[PROBLEM DESCRIPTION]: For this exercise, repeat every line of the material exactly.

[INFORMATION SHOWN]:
--
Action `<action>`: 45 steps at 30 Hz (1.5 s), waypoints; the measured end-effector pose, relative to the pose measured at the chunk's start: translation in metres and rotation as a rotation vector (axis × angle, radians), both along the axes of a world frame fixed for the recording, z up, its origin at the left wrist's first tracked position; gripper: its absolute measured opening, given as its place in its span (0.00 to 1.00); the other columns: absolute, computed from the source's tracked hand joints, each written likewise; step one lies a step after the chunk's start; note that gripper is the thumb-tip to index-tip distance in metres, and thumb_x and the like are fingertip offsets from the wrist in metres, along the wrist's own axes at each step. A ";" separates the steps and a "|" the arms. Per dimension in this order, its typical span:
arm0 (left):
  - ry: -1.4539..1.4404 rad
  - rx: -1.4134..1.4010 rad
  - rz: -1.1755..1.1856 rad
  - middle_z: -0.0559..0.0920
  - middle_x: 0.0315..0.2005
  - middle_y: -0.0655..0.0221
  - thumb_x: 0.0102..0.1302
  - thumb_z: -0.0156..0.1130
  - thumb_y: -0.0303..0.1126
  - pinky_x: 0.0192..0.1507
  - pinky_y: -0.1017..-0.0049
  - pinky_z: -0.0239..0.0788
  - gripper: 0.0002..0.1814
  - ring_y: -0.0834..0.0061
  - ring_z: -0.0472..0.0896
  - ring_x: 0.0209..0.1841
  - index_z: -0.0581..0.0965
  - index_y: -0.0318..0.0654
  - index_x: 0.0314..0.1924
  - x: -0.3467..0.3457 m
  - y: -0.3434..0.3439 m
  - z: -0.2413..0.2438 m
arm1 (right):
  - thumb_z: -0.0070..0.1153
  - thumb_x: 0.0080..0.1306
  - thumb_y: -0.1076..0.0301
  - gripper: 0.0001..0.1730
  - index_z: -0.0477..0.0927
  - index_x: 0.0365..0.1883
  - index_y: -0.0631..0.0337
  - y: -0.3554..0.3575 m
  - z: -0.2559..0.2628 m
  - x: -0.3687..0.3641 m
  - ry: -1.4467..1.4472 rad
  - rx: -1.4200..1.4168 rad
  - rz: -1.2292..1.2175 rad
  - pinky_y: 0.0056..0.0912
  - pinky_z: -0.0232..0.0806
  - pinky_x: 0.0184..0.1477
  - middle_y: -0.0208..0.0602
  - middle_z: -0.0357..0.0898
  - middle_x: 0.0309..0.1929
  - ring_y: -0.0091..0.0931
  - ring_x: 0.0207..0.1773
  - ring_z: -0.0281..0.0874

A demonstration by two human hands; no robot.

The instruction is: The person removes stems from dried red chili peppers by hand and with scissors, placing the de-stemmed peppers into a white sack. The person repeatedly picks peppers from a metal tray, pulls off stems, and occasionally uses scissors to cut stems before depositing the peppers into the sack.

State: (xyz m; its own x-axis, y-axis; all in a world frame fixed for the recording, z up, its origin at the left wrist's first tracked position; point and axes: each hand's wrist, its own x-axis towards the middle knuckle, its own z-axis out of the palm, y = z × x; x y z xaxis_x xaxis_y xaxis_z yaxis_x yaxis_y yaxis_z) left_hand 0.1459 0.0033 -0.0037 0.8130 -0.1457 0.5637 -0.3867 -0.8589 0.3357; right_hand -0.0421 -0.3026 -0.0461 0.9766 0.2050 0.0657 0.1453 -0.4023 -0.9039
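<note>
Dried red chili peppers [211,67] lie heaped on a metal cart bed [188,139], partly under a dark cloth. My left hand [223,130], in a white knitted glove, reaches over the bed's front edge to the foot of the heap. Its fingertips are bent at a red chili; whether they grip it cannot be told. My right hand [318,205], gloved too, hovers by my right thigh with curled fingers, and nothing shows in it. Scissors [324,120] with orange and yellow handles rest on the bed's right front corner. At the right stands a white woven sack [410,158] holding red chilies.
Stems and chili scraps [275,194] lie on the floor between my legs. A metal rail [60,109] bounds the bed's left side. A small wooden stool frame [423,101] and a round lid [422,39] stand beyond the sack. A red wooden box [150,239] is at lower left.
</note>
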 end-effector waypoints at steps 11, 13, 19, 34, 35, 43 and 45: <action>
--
[RESPONSE]:
Action `<action>`: 45 steps at 30 Hz (1.5 s), waypoints; the measured end-effector pose, relative to the pose measured at the chunk's start: translation in metres and rotation as a rotation vector (axis × angle, radians), both along the axes of a world frame fixed for the recording, z up, its origin at the left wrist's first tracked position; gripper: its absolute measured opening, given as its place in its span (0.00 to 1.00); the other columns: absolute, computed from the source's tracked hand joints, each written likewise; step one lies a step after the chunk's start; note that gripper is the thumb-tip to index-tip distance in metres, and thumb_x and the like are fingertip offsets from the wrist in metres, along the wrist's own axes at each step. A ";" separates the steps and a "|" the arms. Per dimension in this order, its typical span:
arm0 (left):
  - ry: -1.4539..1.4404 rad
  - rx: -1.4134..1.4010 rad
  - rz: -1.1755..1.1856 rad
  - middle_z: -0.0559..0.0920
  - middle_x: 0.0315..0.2005
  - middle_y: -0.0655..0.0221
  - thumb_x: 0.0102..0.1302
  - thumb_z: -0.0156..0.1130
  - thumb_y: -0.0303..0.1126
  - pinky_x: 0.0192..0.1507
  - pinky_y: -0.1017..-0.0049
  - pinky_z: -0.0239..0.0788
  - gripper: 0.0002..0.1814
  - ring_y: -0.0834..0.0061
  - ring_z: -0.0472..0.0896
  - ring_x: 0.0209..0.1841
  - index_z: -0.0581..0.0965
  - index_y: -0.0318..0.0654
  - index_x: 0.0314..0.1924
  - x: -0.3467..0.3457 m
  - y: -0.3434..0.3439 m
  - z: -0.2413..0.2438 m
arm1 (right):
  - thumb_z: -0.0070..0.1153
  - thumb_x: 0.0080..0.1306
  - thumb_y: -0.1076..0.0301
  - gripper: 0.0001..0.1730
  - index_z: -0.0477..0.0927
  - index_x: 0.0365..0.1883
  - index_y: -0.0631..0.0337
  - y: -0.3554..0.3575 m
  - z: -0.2559..0.2628 m
  - x: -0.3687..0.3641 m
  - ry: -1.4467..1.4472 rad
  - rx: -1.4200..1.4168 rad
  - rz: -1.2292..1.2175 rad
  - pinky_y: 0.0056..0.0912
  - pinky_z: -0.0232..0.0806
  - pinky_x: 0.0184..0.1477
  - middle_y: -0.0208..0.0602
  - middle_z: -0.0357..0.0898
  - middle_x: 0.0309..0.1929
  - ring_y: -0.0091..0.0931
  - ring_x: 0.0207..0.1773
  - ring_z: -0.0281..0.0874

A demonstration by two human hands; no robot.

The instruction is: The person removes stems from dried red chili peppers by hand and with scissors, placing the de-stemmed peppers into a white sack. The person repeatedly picks peppers from a metal tray, pulls off stems, and occasionally uses scissors to cut stems before depositing the peppers into the sack.

State: (xyz m; its own x-axis, y-axis; all in a world frame fixed for the recording, z up, its origin at the left wrist's first tracked position; point and axes: each hand's wrist, its own x-axis towards the middle knuckle, its own z-axis out of the palm, y = z × x; x y z xaxis_x xaxis_y xaxis_z yaxis_x yaxis_y yaxis_z) left_hand 0.1459 0.0033 -0.0037 0.8130 -0.1457 0.5637 -0.3867 -0.8589 0.3357; right_hand -0.0421 -0.3026 -0.0461 0.9766 0.2050 0.0657 0.1453 -0.4023 -0.9039
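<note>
Dried red chili peppers [211,67] lie heaped on a metal cart bed [188,139], partly under a dark cloth. My left hand [223,130], in a white knitted glove, reaches over the bed's front edge to the foot of the heap. Its fingertips are bent at a red chili; whether they grip it cannot be told. My right hand [318,205], gloved too, hovers by my right thigh with curled fingers, and nothing shows in it. Scissors [324,120] with orange and yellow handles rest on the bed's right front corner. At the right stands a white woven sack [410,158] holding red chilies.
Stems and chili scraps [275,194] lie on the floor between my legs. A metal rail [60,109] bounds the bed's left side. A small wooden stool frame [423,101] and a round lid [422,39] stand beyond the sack. A red wooden box [150,239] is at lower left.
</note>
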 end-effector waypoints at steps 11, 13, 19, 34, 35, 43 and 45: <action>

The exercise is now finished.